■ **Activity**
Give the lines again exactly as they appear, from the first line of the listing through the line containing "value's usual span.", and omit every picture.
★ ★ ★
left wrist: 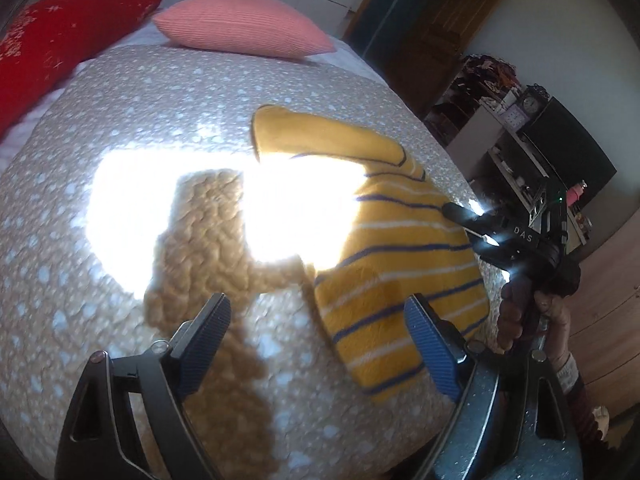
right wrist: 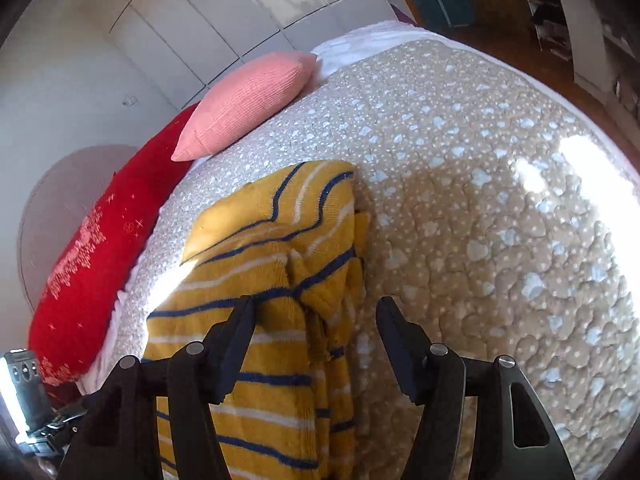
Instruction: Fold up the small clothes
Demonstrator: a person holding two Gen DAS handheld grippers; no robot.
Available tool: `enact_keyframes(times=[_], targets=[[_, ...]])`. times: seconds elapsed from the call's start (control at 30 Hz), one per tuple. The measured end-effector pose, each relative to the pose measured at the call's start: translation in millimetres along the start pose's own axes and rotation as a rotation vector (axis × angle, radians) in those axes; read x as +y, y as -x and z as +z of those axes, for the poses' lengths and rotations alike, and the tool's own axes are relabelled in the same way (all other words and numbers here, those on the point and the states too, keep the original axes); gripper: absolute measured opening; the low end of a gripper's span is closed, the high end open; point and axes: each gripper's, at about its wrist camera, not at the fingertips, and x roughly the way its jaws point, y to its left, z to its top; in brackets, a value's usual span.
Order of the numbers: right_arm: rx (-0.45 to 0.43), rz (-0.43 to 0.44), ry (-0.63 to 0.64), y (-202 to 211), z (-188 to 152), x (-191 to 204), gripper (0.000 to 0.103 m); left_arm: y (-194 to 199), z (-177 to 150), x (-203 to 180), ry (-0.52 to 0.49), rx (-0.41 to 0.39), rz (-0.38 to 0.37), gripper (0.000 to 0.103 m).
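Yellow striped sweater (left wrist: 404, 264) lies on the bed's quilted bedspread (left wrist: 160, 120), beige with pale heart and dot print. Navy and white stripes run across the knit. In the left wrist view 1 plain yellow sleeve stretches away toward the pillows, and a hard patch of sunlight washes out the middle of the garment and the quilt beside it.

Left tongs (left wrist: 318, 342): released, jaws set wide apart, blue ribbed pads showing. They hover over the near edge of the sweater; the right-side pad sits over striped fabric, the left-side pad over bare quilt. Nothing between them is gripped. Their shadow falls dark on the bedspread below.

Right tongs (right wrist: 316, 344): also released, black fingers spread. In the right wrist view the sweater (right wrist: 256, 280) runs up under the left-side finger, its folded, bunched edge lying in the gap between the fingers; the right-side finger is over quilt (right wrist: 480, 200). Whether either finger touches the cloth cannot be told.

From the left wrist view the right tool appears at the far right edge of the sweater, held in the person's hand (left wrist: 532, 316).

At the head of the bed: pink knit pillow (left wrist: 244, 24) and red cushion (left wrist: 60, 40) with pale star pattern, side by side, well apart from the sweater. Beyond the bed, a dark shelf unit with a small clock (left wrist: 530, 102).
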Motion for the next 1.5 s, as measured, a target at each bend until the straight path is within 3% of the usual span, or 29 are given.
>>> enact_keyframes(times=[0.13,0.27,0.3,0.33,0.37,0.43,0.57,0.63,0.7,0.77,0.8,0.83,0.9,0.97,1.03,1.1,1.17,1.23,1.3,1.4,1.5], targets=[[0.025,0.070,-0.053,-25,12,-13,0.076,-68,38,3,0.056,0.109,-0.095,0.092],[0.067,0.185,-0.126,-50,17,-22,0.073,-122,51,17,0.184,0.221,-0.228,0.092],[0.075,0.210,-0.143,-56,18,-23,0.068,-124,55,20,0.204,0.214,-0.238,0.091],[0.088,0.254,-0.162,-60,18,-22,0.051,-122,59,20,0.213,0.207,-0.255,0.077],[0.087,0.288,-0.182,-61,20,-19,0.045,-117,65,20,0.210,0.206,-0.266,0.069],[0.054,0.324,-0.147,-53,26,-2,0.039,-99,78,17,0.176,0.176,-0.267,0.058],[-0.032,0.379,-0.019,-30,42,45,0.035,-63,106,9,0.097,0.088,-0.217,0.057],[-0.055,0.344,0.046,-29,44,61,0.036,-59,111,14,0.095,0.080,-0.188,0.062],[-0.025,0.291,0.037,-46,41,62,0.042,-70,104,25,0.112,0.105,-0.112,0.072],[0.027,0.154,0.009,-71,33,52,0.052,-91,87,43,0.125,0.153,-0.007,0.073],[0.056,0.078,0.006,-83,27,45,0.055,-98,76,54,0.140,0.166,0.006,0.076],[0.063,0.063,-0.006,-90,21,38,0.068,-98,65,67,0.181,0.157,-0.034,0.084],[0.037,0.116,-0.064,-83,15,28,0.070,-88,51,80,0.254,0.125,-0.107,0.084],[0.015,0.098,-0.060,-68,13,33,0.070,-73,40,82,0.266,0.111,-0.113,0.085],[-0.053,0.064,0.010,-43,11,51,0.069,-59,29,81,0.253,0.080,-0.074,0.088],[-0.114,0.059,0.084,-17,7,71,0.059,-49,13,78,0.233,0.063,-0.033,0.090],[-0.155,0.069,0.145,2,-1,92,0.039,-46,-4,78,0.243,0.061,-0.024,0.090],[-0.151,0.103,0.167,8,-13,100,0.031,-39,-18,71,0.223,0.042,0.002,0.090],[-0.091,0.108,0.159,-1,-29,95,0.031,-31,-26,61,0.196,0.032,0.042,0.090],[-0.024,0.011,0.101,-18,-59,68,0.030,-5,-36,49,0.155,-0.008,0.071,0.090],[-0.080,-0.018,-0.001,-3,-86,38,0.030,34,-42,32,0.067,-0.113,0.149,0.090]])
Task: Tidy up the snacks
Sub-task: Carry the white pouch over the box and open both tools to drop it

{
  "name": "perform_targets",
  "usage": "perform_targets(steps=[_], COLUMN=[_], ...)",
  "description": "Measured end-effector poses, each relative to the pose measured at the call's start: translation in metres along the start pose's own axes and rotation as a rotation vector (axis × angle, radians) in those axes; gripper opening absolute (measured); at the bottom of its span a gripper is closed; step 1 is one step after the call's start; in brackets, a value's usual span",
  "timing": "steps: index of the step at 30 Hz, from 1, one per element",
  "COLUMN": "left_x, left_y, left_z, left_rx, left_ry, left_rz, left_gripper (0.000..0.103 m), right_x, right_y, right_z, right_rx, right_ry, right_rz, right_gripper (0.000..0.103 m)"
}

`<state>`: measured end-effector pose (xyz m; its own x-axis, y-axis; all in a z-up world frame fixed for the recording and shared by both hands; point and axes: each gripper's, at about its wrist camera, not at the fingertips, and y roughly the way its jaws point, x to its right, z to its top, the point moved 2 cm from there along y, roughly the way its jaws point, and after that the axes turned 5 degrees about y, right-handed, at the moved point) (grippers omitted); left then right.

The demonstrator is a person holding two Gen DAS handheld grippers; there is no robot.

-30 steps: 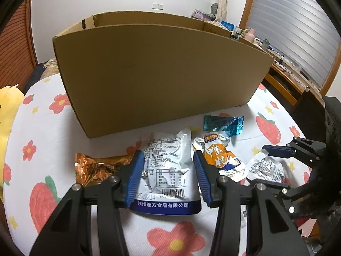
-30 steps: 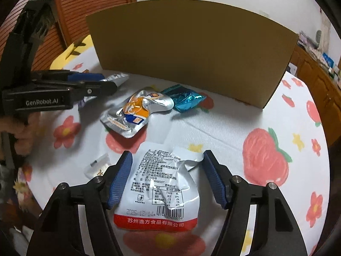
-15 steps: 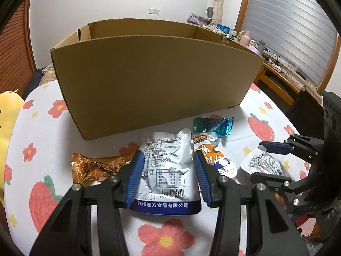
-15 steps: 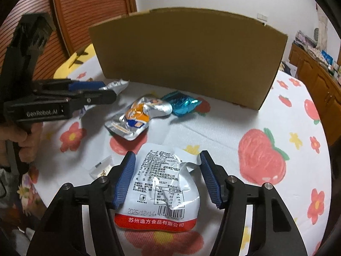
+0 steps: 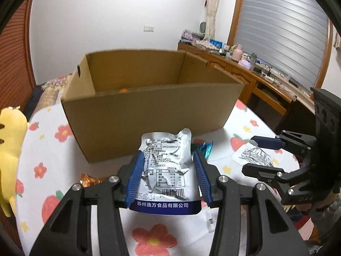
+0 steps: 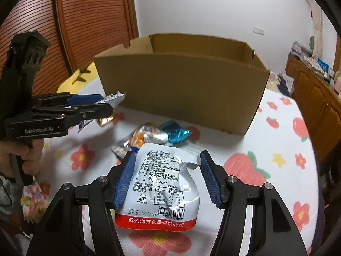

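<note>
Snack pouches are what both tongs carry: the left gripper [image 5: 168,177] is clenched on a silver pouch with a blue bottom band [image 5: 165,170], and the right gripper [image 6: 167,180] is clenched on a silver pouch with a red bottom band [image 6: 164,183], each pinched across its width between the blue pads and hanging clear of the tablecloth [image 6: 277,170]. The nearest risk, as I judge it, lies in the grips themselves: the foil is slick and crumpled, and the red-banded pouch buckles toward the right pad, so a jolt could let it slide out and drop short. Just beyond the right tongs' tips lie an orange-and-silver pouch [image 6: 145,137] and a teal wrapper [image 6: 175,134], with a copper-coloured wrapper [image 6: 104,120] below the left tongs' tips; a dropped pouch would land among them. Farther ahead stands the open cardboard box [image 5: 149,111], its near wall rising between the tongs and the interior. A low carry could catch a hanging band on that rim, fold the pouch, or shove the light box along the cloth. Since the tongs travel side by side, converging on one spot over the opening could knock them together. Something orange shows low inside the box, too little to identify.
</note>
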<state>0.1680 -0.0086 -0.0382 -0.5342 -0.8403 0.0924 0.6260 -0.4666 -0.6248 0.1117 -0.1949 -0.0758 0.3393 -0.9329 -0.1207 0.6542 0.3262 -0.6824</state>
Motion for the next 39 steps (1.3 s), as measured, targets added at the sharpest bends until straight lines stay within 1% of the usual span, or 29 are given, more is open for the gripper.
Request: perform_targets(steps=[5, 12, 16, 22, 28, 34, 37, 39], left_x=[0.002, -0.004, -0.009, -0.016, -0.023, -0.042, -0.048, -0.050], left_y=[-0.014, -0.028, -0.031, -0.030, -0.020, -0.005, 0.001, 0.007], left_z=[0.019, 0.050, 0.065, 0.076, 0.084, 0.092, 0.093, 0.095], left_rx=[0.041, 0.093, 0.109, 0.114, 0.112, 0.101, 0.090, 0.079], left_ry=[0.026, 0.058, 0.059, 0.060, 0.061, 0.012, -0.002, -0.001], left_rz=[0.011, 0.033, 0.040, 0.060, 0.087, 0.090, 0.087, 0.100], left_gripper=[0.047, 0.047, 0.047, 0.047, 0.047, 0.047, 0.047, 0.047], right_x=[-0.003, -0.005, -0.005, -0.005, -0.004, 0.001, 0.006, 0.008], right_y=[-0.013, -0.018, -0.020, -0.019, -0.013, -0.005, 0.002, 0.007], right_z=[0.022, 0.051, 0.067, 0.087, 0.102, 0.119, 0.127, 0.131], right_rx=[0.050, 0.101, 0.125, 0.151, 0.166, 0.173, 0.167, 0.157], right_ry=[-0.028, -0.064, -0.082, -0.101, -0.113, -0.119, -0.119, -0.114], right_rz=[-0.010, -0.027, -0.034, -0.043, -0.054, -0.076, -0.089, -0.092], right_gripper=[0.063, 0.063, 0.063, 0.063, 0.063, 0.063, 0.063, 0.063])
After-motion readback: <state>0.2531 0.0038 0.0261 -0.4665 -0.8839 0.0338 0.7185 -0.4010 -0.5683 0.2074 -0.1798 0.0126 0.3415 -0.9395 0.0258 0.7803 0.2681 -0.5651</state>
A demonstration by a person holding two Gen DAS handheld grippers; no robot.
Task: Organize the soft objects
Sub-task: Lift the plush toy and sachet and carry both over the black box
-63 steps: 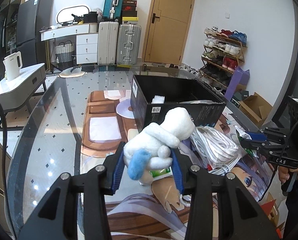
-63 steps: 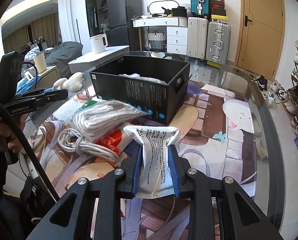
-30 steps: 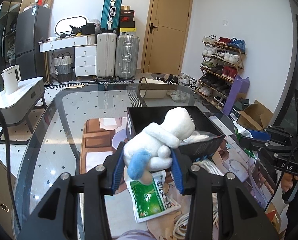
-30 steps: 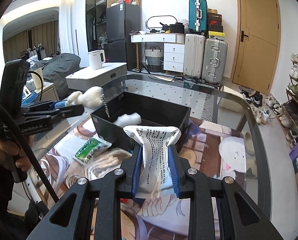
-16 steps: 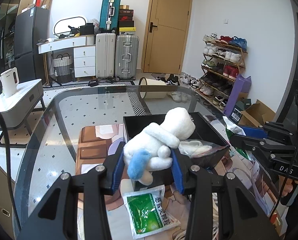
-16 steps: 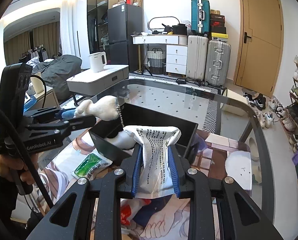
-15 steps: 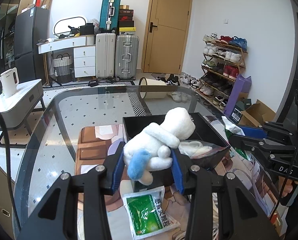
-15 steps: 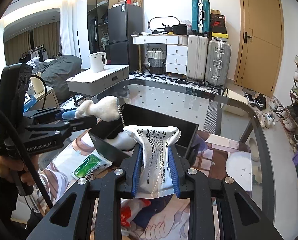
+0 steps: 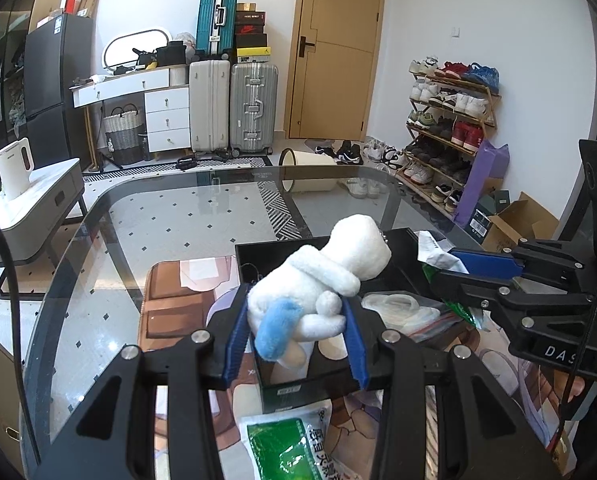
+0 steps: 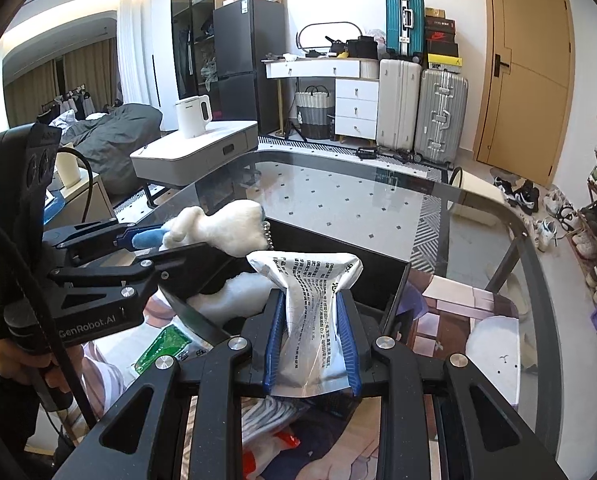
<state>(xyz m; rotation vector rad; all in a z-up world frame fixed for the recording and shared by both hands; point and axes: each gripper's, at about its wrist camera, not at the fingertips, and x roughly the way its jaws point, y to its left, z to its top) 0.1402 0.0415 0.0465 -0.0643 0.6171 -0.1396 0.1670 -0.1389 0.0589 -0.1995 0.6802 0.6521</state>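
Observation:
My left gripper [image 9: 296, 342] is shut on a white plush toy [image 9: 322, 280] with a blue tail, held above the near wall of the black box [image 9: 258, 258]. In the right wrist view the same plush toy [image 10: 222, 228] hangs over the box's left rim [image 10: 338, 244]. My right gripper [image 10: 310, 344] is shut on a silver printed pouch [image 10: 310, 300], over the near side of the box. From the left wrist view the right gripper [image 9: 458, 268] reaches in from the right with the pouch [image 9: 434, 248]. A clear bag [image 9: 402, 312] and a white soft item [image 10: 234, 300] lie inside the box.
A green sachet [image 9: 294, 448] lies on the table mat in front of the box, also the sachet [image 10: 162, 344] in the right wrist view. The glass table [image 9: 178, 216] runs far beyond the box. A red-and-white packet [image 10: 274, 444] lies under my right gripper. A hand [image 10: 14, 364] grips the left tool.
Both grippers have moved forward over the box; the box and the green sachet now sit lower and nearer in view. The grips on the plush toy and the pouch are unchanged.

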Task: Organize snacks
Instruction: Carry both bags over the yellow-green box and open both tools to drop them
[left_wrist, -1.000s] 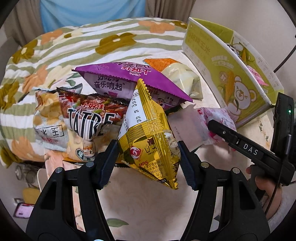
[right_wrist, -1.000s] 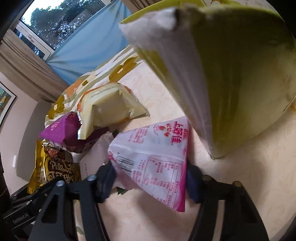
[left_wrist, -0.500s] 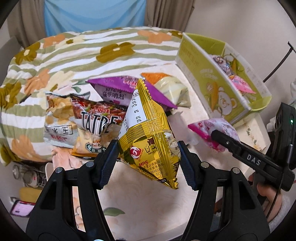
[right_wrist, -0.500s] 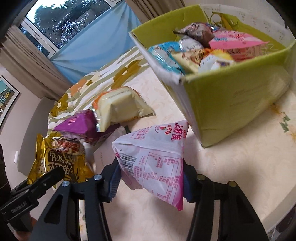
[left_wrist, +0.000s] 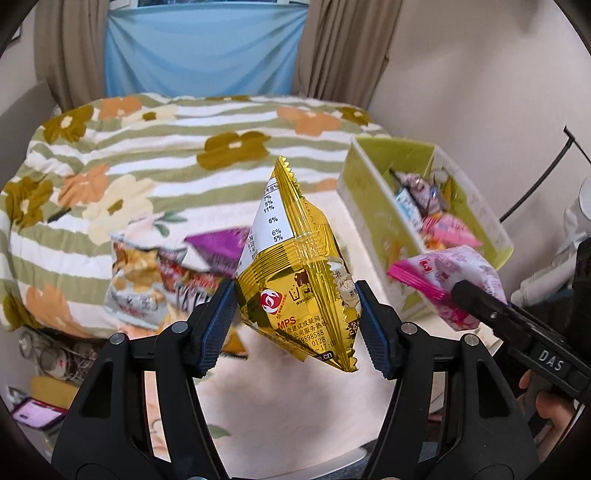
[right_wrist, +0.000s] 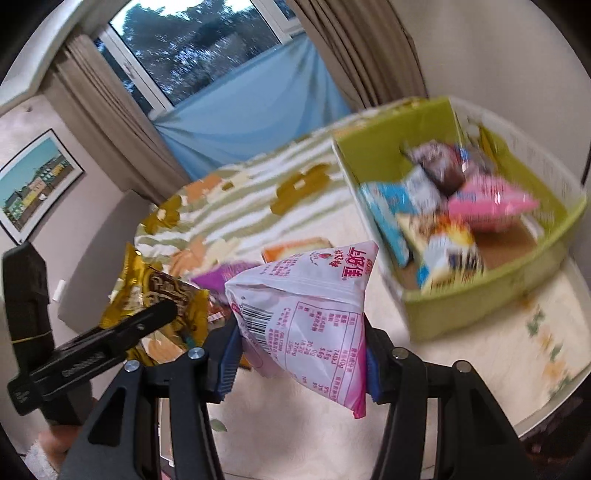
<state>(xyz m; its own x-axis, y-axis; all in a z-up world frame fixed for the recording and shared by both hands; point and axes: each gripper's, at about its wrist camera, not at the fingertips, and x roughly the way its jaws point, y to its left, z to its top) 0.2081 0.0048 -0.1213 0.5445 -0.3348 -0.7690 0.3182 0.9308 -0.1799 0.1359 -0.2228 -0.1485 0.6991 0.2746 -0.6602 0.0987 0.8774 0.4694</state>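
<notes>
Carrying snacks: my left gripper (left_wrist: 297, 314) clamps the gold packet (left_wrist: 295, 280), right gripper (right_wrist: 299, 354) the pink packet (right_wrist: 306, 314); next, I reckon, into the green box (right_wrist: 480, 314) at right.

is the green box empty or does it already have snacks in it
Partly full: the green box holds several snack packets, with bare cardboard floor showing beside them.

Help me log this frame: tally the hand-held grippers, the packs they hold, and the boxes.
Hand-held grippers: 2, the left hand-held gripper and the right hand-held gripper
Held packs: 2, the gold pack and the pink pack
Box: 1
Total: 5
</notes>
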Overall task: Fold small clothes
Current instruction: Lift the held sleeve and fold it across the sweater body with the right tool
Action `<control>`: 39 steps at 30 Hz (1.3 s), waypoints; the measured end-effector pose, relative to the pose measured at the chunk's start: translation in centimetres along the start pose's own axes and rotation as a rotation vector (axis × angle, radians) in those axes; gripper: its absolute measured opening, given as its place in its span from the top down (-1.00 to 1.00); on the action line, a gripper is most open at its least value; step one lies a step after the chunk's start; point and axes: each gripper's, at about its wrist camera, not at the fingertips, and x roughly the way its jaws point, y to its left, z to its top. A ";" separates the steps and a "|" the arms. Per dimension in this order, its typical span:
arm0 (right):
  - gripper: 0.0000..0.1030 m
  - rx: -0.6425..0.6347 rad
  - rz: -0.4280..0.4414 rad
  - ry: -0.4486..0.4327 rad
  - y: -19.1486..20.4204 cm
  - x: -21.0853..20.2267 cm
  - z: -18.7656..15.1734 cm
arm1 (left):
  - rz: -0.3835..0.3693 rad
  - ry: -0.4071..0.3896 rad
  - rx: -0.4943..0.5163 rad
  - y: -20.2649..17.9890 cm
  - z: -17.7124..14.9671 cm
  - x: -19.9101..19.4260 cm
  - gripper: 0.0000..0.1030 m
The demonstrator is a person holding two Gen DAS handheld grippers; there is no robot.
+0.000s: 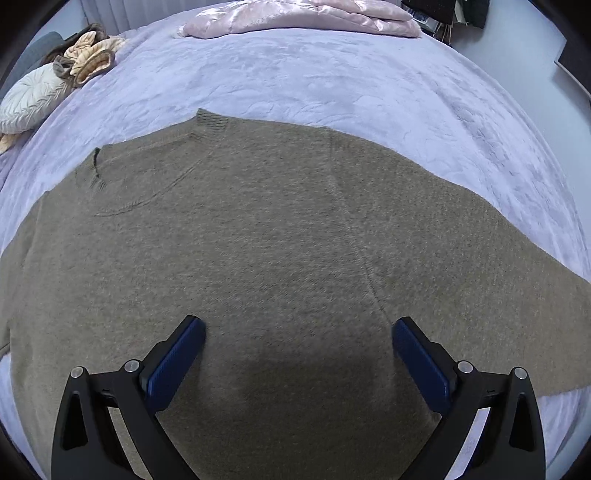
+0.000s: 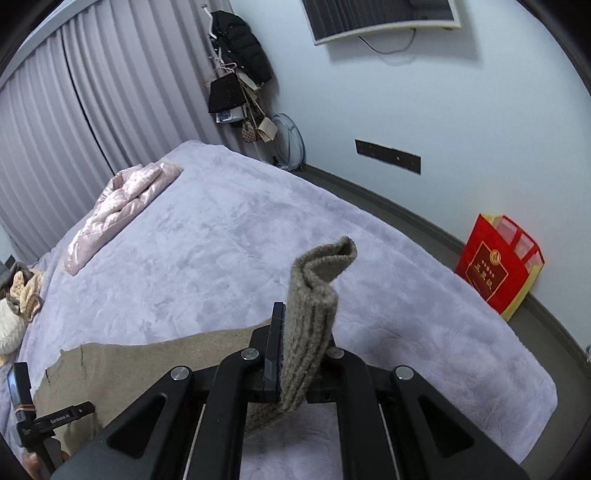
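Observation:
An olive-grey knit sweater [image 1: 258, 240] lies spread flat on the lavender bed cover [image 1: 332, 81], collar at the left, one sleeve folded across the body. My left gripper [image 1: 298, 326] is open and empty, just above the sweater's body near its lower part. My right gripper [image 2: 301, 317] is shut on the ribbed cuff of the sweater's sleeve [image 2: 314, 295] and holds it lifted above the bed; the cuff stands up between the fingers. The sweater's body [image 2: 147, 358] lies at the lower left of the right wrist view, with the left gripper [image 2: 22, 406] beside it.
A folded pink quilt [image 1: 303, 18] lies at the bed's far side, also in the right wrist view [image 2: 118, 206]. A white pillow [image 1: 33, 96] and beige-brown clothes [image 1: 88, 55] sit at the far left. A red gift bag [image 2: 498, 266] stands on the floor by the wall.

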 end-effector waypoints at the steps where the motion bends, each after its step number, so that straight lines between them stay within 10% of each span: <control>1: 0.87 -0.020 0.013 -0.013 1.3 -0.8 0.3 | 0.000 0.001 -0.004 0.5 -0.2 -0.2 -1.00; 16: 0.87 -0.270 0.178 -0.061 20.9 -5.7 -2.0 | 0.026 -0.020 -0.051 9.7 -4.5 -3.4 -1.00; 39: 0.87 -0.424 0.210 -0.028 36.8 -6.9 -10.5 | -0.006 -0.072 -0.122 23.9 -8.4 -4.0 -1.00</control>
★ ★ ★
■ **Written response**
left wrist: 
right wrist: 
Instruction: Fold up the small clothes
Demonstrator: a person holding two Gen DAS handheld grippers; no robot.
Available tool: `enact_keyframes(times=[_], targets=[[_, ...]])`. times: seconds elapsed from the call's start (control at 30 Hz), one per tuple. The measured end-effector pose, each relative to the pose measured at the call's start: translation in millimetres along the start pose's own axes and rotation as a rotation vector (axis × angle, radians) in those axes; read x as +y, y as -x and z as +z of those axes, for the poses' lengths and rotations alike, and the tool's own axes are relabelled in the same way (all other words and numbers here, those on the point and the states too, keep the original axes); gripper: absolute measured opening; the low end of a gripper's span is closed, the high end open; point and axes: each gripper's, at about its wrist camera, not at the fingertips, and x roughly the way its jaws point, y to its left, z to its top; in brackets, a value's usual span.

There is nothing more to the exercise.